:: Task details ::
Within the listing below, count the lines that have the string "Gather". Answer with that number only.

:: Data provided ::
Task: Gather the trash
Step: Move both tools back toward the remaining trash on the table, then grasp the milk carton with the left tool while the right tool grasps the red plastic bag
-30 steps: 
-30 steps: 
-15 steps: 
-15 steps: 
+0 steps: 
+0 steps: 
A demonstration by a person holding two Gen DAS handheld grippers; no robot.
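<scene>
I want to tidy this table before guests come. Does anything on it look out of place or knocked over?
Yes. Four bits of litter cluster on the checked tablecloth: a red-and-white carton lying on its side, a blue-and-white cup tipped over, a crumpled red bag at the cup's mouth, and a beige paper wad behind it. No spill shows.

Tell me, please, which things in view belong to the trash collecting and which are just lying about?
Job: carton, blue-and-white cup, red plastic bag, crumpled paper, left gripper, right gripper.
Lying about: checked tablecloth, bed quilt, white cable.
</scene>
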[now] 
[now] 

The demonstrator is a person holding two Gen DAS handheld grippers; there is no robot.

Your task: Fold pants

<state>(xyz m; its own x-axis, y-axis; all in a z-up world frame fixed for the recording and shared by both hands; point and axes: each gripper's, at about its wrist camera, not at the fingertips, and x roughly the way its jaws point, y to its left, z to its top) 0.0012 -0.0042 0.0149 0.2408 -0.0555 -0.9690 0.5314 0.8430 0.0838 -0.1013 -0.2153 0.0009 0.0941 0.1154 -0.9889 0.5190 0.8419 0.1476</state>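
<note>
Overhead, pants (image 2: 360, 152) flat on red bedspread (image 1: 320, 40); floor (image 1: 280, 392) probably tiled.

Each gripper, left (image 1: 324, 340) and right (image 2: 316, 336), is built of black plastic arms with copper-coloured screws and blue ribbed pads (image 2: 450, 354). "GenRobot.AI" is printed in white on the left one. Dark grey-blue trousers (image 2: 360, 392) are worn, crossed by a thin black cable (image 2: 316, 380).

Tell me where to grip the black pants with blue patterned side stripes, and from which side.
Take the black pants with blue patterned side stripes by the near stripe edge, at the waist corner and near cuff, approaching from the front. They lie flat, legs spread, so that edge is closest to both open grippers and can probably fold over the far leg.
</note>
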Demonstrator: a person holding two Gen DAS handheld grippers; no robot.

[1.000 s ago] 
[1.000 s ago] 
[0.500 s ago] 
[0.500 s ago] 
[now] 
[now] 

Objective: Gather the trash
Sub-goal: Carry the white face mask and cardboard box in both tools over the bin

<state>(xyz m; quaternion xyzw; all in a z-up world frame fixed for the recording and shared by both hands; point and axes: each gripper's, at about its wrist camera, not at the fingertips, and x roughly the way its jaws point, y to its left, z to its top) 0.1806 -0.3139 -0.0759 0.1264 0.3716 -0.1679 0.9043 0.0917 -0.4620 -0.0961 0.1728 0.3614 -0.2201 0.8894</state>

:: Exercise solution ::
2